“La liberté de conscience et des cultes est un droit propre à chaque homme.” (2) “Ce droit doit être proclamé et garanti par la loi dans toute société bien organisée.” (3)
Ici il est dit, sans oublier le postulat que tout homme doit rechercher la vérité en ce qui concerne Dieu et son Eglise. Qu'un Etat ne peut soumettre la liberté de conscience.Le Concile du Vatican déclare que la personne humaine a droit à la liberté religieuse (4). Cette liberté consiste en ce que tous les hommes doivent être soustraits à toute contrainte de la part tant des individus que des groupes sociaux et de quelque pouvoir humain que ce soit, de telle sorte qu’en matière religieuse nul ne soit forcé d’agir contre sa conscience, ni empêché d’agir, dans de justes limites, selon sa conscience, en privé comme en public, seul ou associé à d’autres (5). Il déclare en outre que le droit à la liberté religieuse a son fondement dans la dignité même de la personne humaine telle que l’ont fait connaître la parole de Dieu et la raison elle-même. Ce droit de la personne humaine à la liberté religieuse dans l’ordre juridique de la société doit être reconnu de telle manière qu’il constitue un droit civil (6).
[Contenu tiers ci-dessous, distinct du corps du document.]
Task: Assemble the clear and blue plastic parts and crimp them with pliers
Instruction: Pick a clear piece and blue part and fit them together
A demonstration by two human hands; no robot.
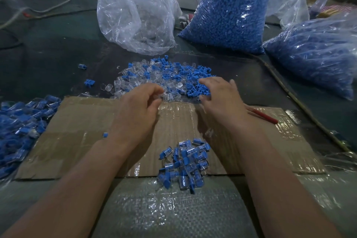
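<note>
A loose pile of clear and blue plastic parts [164, 75] lies on the dark table beyond a sheet of cardboard [77, 141]. My left hand [139, 110] is at the pile's near edge, fingers curled, thumb and forefinger pinching a clear part [164, 93]. My right hand [220, 98] rests on the pile's right side with its fingers spread over blue parts. A small heap of assembled clear-and-blue pieces [185, 164] sits on the cardboard between my forearms. The red-handled pliers [264, 117] lie on the cardboard, partly hidden behind my right wrist.
A larger heap of assembled pieces [21, 125] lies at the left edge. At the back stand a crumpled bag of clear parts [135, 15] and two bags of blue parts [228, 15] [318, 58]. Stray blue parts [89, 82] lie left of the pile.
</note>
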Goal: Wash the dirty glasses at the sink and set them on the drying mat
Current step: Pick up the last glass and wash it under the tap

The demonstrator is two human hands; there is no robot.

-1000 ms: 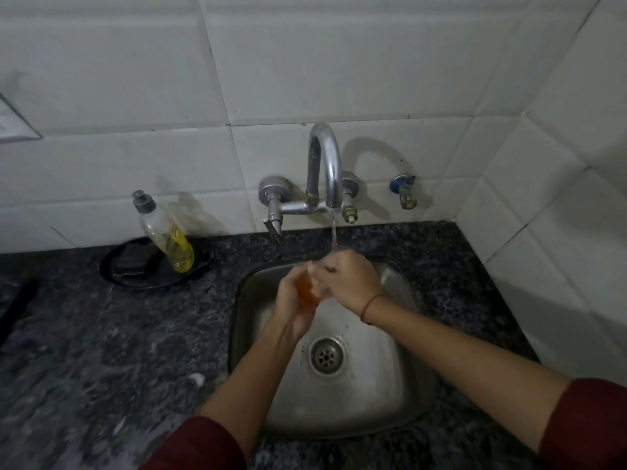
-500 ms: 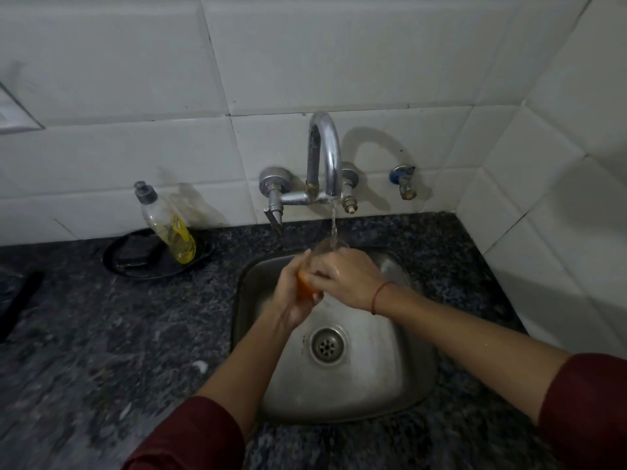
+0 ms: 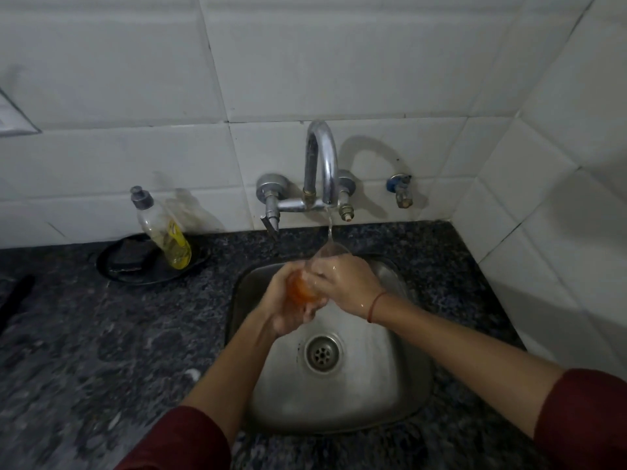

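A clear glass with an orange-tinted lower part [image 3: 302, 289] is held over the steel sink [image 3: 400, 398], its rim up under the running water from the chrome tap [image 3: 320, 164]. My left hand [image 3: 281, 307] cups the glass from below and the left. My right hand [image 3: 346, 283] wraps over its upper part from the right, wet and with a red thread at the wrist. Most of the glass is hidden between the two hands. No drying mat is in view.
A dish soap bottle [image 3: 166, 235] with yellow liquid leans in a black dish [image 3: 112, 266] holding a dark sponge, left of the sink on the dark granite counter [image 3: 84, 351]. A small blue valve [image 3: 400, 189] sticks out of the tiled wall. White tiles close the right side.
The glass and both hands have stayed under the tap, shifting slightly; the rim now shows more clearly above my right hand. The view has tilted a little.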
En fait il me semble qu'il s'agit de deux aspects de la liberté de conscience différents. Et ces deux aspects évoqués se retrouve dans le discours devant la curie Si dans un premier temps il est condamné d'inscrire dans la loi la liberté de conscience et des cultes, de quelle liberté de conscience s'agit-il? Si dans le deuxième cas il faut que cette liberté soit garantie par la loi, de quelle liberté de conscience s'agit-il. Peut-il s'agir de la même pour vous? Alors le deuxième cas n'est il pas un développement du premier. La loi n'a pas le droit d'autoriser le n'importe quoi, et de lui donner droit, mais dans le deuxième cas la loi doit garantir la recherche de la vérité en conscience dans la pratique religieuse. C'est bien le postulat de DH " Tout homme doit rechercher la vérité..." Voila je le comprends ainsi.